Lesson no. 2.   The growing local food movement has helped me to eat much better. Food on my plates or in my bowls actually has taste and texture. I’m cooking and eating fresh, seasonal vegetables that are new for me: scapes, Asian greens, collards and beets.  I’m more aware of how my food is grown and by whom.  I appreciate even more those who plow, plant, prune and pick it. I am much more grateful to God who created the sun, sends the rains and causes the seeds to grow, flower and fruit.  Next year, I plan to try giving up drive thru’s and to exercise more.

Lesson no. 3.  The recent election seasons have been filled with too much angry and caustic rhetoric, for my tastes.  Attacks were too personal and actual solutions to our problems and concerns were too few.  I noticed that this anger found its way into places that were once safe spaces:  our homes, our sanctuaries, and the work place.  Has civil discourse and dialogue become a lost art?   Because of what I’ve seen and heard, I’ve learned to swallow some of my words instead of thinking I need to speak them.  I’ve intentionally looked for occasions to build up- not tear down.

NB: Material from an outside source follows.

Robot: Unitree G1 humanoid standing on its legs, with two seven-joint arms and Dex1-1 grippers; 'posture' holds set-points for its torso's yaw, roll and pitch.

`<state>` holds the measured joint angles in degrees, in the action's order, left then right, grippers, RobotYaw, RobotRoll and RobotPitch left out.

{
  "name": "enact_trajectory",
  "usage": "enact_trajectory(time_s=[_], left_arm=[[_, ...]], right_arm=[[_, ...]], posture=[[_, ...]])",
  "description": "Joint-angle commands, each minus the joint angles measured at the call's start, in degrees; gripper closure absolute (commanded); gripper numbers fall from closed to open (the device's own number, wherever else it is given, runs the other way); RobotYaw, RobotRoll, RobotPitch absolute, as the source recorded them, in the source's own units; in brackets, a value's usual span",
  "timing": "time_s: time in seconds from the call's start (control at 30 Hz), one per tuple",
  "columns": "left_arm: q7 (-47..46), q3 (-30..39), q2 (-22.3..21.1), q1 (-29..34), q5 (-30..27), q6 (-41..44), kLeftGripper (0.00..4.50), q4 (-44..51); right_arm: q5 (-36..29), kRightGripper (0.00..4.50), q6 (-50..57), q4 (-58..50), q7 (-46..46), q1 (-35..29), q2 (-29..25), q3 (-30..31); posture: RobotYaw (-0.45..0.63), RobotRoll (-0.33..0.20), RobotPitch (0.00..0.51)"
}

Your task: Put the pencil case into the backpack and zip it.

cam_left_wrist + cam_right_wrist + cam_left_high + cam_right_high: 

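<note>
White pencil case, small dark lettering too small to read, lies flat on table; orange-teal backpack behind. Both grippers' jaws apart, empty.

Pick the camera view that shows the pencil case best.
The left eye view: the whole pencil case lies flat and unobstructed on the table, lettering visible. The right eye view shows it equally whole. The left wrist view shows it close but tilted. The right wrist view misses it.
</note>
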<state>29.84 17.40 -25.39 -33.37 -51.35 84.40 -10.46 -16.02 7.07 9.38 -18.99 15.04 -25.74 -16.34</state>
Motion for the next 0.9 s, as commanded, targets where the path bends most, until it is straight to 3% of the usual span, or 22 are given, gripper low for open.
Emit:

Lesson no. 4.   Though out this year, we’ve heard a great deal about the world coming to an end. In the early months, it was the end of the Mayan calendar prediction: the world will be destroyed on December 21, 2012.   But that news has been trumped in these last months by the billboards that have appeared on our highways announcing “Judgment Day:  May 21, 2011”.   As is Y2K, I fear that those who heed these messages will start fretting, fearing and selfishly preparing for that future day instead of living each day as if it were their last.   I’m trying to do just that: delighting in the beauty and wonder all around us, making sure I’m “right” with those I love and meet, and sharing my time and treasures with those in need.  If we’re living as our sacred texts call us to live and if we truly believe that God is in charge and we’re not, we need not fear the coming day – whenever that day comes.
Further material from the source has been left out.